# What is being asked
Which lines below hold the word "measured"? Report each one.

# Collected data
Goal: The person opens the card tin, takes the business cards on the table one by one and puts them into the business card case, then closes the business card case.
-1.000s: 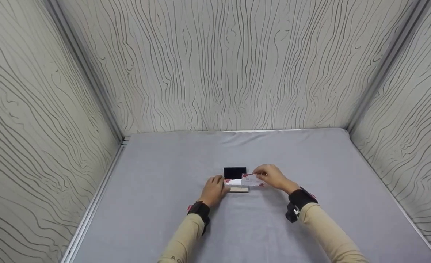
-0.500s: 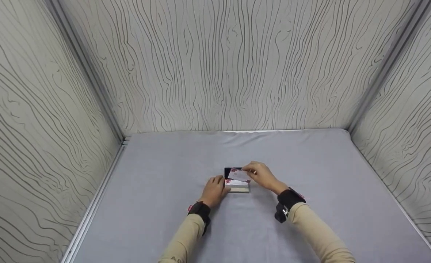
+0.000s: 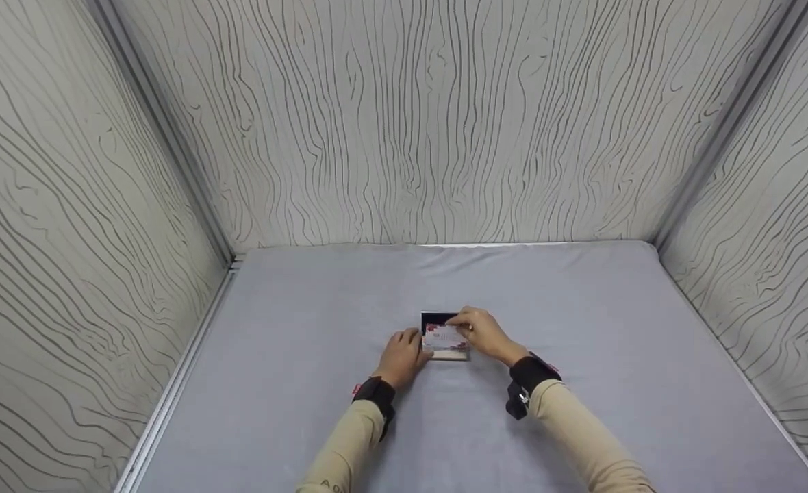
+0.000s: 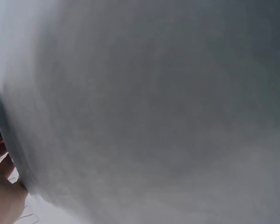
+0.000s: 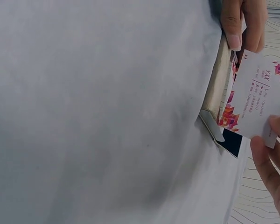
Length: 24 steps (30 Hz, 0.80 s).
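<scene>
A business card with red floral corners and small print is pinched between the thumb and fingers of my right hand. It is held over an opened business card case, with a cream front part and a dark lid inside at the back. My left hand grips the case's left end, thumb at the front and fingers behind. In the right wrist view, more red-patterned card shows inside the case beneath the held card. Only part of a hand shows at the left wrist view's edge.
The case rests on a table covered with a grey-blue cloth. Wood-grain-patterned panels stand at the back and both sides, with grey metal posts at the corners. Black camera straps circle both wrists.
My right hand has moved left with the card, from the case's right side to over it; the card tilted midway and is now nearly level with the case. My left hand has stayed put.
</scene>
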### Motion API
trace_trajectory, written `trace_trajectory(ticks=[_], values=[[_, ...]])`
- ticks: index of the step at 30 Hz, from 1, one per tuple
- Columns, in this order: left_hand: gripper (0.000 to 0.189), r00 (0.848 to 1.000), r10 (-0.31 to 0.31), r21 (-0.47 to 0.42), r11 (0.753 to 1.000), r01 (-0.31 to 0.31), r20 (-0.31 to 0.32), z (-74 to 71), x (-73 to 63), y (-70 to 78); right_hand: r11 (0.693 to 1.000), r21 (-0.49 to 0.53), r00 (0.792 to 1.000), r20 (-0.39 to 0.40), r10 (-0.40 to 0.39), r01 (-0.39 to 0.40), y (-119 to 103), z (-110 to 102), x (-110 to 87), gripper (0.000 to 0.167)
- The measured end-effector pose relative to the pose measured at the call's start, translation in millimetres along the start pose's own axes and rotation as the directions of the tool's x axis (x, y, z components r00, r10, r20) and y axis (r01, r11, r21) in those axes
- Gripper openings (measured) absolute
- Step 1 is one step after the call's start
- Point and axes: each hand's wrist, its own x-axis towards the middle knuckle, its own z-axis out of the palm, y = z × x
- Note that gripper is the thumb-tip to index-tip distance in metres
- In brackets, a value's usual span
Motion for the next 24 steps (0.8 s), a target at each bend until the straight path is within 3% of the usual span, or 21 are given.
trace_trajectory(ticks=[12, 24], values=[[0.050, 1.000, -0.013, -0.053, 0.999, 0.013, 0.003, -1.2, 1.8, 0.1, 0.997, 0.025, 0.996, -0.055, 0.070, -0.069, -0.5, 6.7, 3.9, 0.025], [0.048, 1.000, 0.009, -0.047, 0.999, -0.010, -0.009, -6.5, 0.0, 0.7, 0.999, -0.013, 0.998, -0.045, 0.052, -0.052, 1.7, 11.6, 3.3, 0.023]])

# Solution for this exercise
- The measured end-effector pose relative to the pose measured at the call's start, translation in millimetres along the start pose's own axes and rotation as the directions of the tool's x axis (x, y, z components r00, r10, r20) and y axis (r01, r11, r21) in those axes
- Gripper openings (measured) absolute

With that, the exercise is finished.